The second most common type of leak has to do with an improperly adjusted or broken fill (ballcock) valve. To check for this, take the lid off the toilet tank, flush, and see if water is draining into the overflow tubes when the tank is full.
Outdoor and Underground Leaks
Leaks can also occur in harder to find places, such as under your house or in the service line between your water meter and your home. Check outdoor spigots and crawl spaces, and look for wet spots in your yard, which may indicate a leak.
During the summer, irrigation systems are a common source of high water use. Automated irrigation systems should be checked regularly to be sure they are functioning properly and have no leaks or broken sprinkler heads.
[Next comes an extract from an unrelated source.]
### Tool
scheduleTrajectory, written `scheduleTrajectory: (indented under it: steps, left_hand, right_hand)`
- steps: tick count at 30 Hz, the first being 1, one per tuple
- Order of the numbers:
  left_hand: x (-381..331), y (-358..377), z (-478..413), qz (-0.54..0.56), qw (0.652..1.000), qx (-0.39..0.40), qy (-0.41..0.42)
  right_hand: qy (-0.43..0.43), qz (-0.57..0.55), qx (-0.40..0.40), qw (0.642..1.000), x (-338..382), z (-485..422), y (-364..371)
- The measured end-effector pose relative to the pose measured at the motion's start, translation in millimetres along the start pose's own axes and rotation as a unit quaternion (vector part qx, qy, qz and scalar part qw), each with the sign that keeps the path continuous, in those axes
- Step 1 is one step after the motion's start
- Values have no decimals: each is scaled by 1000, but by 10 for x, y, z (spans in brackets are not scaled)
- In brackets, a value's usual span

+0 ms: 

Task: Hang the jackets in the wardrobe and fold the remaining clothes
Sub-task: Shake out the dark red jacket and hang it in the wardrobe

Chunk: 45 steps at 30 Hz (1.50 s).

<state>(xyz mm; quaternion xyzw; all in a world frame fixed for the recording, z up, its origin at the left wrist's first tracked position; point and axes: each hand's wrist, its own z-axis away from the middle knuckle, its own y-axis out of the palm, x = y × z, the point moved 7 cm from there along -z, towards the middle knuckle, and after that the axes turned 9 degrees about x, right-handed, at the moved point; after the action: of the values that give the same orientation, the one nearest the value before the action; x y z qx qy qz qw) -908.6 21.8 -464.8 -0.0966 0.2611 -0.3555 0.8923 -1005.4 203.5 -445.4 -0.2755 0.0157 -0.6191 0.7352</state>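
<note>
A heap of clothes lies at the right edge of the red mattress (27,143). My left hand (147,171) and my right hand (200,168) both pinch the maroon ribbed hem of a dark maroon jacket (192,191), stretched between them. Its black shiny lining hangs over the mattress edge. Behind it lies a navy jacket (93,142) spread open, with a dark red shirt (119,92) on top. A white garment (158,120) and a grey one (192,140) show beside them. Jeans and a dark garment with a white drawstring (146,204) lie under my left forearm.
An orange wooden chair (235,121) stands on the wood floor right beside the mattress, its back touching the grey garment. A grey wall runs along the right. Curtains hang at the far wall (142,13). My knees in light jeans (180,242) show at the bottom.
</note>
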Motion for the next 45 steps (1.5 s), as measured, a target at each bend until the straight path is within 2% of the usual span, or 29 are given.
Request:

If a sprinkler valve sticks on, it could waste an extremely large quantity of water.
Customers with water softeners have higher water bills due to the regeneration or backwash cycles their systems go through. Systems are preset to regenerate or backwash on a regular basis. Water is used to clean the filter media and discharge the wastewater into the ground next to the system. There are times when these systems will get stuck in a cycle which will cause higher water use.
Changes in Water Use
Did you have house guests, water your lawn longer than usual, or do anything else out of the ordinary in the last month? If so, this may account for an increase in your water bill.
Sewer charges are based on water charges, however, because water going through the sewer system must be treated in a variety of ways before it is safe to be used or released back into the water system, there is an additional cost associated with that.
To start or stop service, please call the Utility Billing office, and choose the appropriate option from the pre-recorded menu. Your first and final bills will typically take more time than a regular billing cycle arrive. To start service, a deposit is required. Any deposit on your account will be credited to your final bill.
Utility bills are always due on the 15th of the month.
The billing cycle is the same regardless of service. Our bills range from the previous read date to the current read date, typically the 17th of the month to the 18th of the next month.
For example: 1/17/2023 – 2/18/2023.
The bill date is always the 23rd of the month.
Late fees are calculated as 10% of the current bill, it is assessed on any remaining balance of that most recent bill when the due date passes per town ordinance.
Once your service has been interrupted, to restore it the following must be paid in full:
Past due balance
$50 reconnect fee
Shut off day is usually the 23rd of the month unless a holiday or other event requires that we move it.